Permanent peace in the Middle East by 2005 would be a long dream come true. The Road Map issued April 30 seems to be the most practical way to achieve that dream. It is issued on behalf of the Quartet -- the United States, Russia, the European Union, and the United Nations. Although in effect it's an imposed peace, it's better than bilateral negotiations between the Israelis and the Palestinians which have never gotten anywhere.

The Road Map is flexible on the theory that there has to be "confidence-building" between Israel and the nascent state of Palestine. I suspect that the flexibility in the plan is a bit of a cop-out; it was apparently too difficult for the Quartet to draw up a more detailed plan with clear steps that had to be accomplished by given dates. The Road Map to me seems too large in scale, like using a road map of the United States when you want to take an in-state trip. The result may be to throw too much responsibility for detailed planning into the various committees that the Quartet will set up to supervise and monitor the plan as it goes along. In turn this will result in many fights over the composition of the committees.

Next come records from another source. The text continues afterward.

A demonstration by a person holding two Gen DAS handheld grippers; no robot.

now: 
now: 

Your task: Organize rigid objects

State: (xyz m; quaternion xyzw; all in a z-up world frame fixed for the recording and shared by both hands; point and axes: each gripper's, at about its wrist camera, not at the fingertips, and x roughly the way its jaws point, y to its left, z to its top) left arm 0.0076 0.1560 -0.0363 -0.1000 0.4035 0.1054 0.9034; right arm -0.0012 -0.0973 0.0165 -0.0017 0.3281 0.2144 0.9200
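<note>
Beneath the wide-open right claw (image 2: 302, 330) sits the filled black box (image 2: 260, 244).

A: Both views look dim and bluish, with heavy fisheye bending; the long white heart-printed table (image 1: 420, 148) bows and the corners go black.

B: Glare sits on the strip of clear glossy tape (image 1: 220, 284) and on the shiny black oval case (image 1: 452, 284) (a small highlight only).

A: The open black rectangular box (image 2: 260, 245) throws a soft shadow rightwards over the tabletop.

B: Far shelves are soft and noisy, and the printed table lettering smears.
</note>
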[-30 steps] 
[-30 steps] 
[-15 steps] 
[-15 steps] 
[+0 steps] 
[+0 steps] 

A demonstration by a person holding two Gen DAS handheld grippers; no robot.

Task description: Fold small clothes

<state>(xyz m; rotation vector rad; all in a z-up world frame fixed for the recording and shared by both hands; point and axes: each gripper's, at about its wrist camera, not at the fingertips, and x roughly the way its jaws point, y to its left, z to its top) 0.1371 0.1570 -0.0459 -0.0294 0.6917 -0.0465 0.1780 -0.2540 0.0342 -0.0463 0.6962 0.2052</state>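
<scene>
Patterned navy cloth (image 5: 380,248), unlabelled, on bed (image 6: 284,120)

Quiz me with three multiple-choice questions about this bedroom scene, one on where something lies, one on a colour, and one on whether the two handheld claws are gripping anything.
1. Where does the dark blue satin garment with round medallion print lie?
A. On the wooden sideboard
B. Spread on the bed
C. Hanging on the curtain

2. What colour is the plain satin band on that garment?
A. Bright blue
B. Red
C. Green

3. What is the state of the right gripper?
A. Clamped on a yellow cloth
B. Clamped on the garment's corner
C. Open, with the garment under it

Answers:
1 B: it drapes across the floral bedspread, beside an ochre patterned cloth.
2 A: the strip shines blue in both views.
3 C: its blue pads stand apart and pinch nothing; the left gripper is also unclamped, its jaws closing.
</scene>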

On the most fundamental level, obtaining a commitment from Palestine to accept Israel as a neighbor living in peace and security is, I believe, non-negotiable. It is clever of the Quartet to tie that commitment to their willingness to accept Palestine as a new state. (Palestine doesn't really need the Quartet's permission to become a state, as Francis Boyle pointed out back in 1986; the Palestinians could simply declare themselves to be a state, and a great many other states would immediately recognize them.) But all these are just surface issues. The really big issue waiting to erupt is, What's going to happen to all the Palestinians who have been living for many years as unwanted refugees in neighboring Arab states? Would a new state of Palestine proclaim a "right of return" to these people similar to the Jewish right of return proclaimed by Israel in 1948? A huge migration of Palestinian refugees into the new state of Palestine would be anathema to Ariel Sharon, through there are many liberal Jews in Israel who accept it as inevitable. But curiously, even though left-wing Jews do not oppose the migration of Palestinian refugees into the West Bank and Gaza Strip, left-wing Palestinians oppose it. Of course I'm not saying anything new here; the Palestinian terrorists don't want the refugees to come home, whereas Arafat does. (It's the one thing that I find most curious about Arafat; he's a greedy, selfish manipulator who for all his conniving seems basically stupid, yet I've never heard a really convincing explanation of why he is liberal on the refugee issue.) Now that Arafat has been marginalized, we may find that hidden in the Road Map is an underground deal between Bush, Sharon, and the new Palestinian Prime Minister Mahmoud Abbas, to conveniently forget about the plight of the Palestinian refugees. At the end of the Map we find a statement that the final and comprehensive permanent status agreement between Israel and Palestine in 2005 will include "an agreed, just, fair, and realistic solution to the refugee issue." That language doesn't get us much farther than agreeing that the universe is real independently of our perception of it.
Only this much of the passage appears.